Casier judiciaire (You and me) – de Fritz Lang – 1938
Troisième film américain de Lang, et troisième (et dernière) collaboration avec Sylvia Sidney, sa belle actrice de Furie et J’ai le droit de vivre. La parenté entre ces trois films est assez évidente. Il y est à chaque fois question du regard des honnêtes gens sur ce qu’ils considèrent comme le Mal, et sur la difficulté pour ceux qui ont fauté d’avoir une seconde chance et de trouver leur place dans la société.
Pourtant, Casier judiciaire se distingue très clairement de ses précédents films. A vrai dire, il est assez unique dans la filmographie de Lang, qui s’aventure dans des eaux qu’il n’a quasiment jamais navigué. Car le ton est bien différent ici. Sans être une pure comédie qui fait rire, le film est quand nettement plus léger que à peu près tout ce que Lang a tourné avant ou après.
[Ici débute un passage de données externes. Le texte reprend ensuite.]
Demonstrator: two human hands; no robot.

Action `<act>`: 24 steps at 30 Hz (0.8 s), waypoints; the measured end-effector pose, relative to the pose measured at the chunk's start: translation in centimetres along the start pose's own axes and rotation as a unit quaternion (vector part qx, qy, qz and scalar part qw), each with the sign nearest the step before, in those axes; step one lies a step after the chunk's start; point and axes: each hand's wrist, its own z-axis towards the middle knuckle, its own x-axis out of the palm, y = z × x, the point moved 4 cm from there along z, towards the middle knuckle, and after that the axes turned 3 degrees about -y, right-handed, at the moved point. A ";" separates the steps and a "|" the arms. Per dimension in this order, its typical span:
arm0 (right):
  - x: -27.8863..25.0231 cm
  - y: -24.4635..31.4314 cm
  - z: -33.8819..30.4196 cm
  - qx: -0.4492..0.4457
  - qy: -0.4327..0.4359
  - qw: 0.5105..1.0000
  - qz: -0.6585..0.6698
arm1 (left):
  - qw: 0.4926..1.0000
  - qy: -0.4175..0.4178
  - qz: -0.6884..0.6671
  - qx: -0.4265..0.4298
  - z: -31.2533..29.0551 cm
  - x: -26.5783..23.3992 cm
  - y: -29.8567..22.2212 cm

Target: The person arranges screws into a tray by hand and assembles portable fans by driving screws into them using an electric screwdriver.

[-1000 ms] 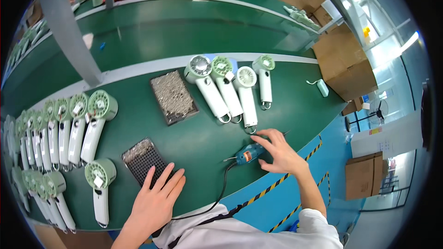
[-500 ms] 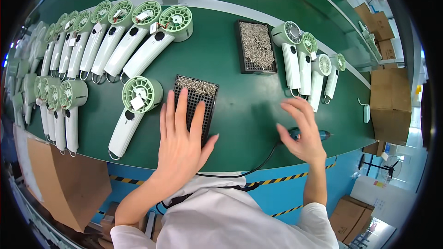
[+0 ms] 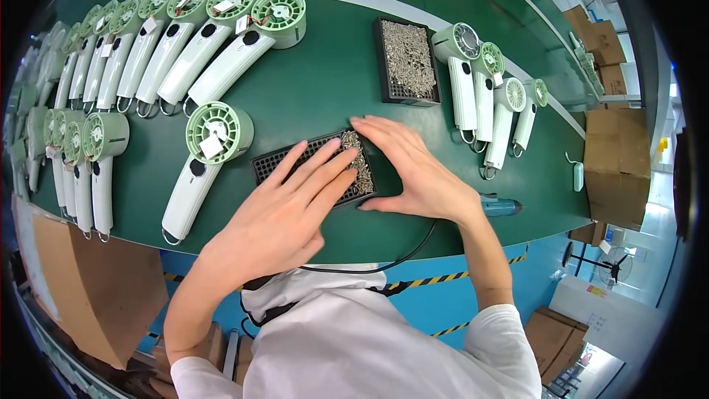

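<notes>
Our left hand (image 3: 273,233) lies over the grid tray (image 3: 267,165), its fingers spread flat, holding nothing that we can see. Our right hand (image 3: 428,181) spans the tray's right end, fingers and thumb wide apart; we cannot tell whether they pinch its edges. The metal screws (image 3: 362,177) sit bunched at that end, while the exposed cells at the other end look bare, so we judge the tray only partly filled; what lies beneath our fingers is hidden. Right of the tray, the teal power tool (image 3: 501,206) rests unheld on the tabletop (image 3: 325,89). Just left of the tray lies one open-headed fan (image 3: 193,186), its inner parts exposed; farther left, we see a row of similar fans (image 3: 148,59). Beyond the tray, toward the right, stands a fuller screw tray (image 3: 380,66).
</notes>
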 end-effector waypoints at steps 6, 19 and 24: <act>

Il y a de la légèreté dans cette manière qu’il a de filmer le « gang » (au sein duquel on retrouve un tout jeune Robert Cummings, un Jack Pennick pour une fois pas chez Ford et pas muet, et quelques gueules qu’on aime bien : Roscoe Karns, Warren Hymer, ou le patibulaire Barton McLane. Un gang de pieds niquelés qui évoque moins les tueurs de Scarface que les attachants hors la loi de Up the River…
Lang n’est sans doute pas un spécialiste de la comédie. Mais il semble vouloir explorer de nouvelles voies, parsemant notamment son film d’interludes musicaux écrits par Kurt Weill, le complice de Brecht. Pas étonnant que l’atmosphère se dirige parfois vers L’Opéra de Quatre Sous : l’utilisation de la musique et des chansons, la manière de filmer les bas-fonds où évolue la pègre, et le ton par moments beaucoup plus sombres tranchent avec la légèreté du ton général.
Le film n’est pas totalement abouti : Lang navigue ainsi entre plusieurs genres sans savoir vraiment sur quoi se concentrer. Sur cette histoire d’amour contrariée entre deux anciens détenus (Sidney et George Raft). Ou sur ce patron de grand magasin qui n’emploie que des repentis sortis de prisons (Harry Carey, forcément sympathique). Ou sur la tentation pour le héros de reprendre le chemin des cambriolages…
Mais la mise en scène de Lang est là, inventive et audacieuse, comme la séquence d’ouverture : une chanson dont l’air et les paroles conduisent la caméra vers la main prise en flagrant délit d’une cleptomane dans le magasin, belle manière d’introduire le personnage de Sylvia Sidney et ses grands yeux tristes. Ou le très joli plan des mains de Sylvia et George qui se frôlent tendrement dans un escalator. Ou encore la déclaration d’amour drôle et touchante par la fenêtre d’un bus.
Mais la plus belle scène du film est aussi la plus étonnante, la plus inattendue : l’un des interludes « musicaux », sans autre musique que de courtes phrases scandées par les membres du gang, qui se retrouvent le soir de Thanksgiving et se remémorent leurs années de prison. Transparences, flash-backs stylisés, ambiance envoûtante… Le temps d’une scène, Lang casse les codes traditionnels de narration, et laisse imaginer comment il aurait pu transcender la comédie musicale, un genre qu’il n’abordera jamais.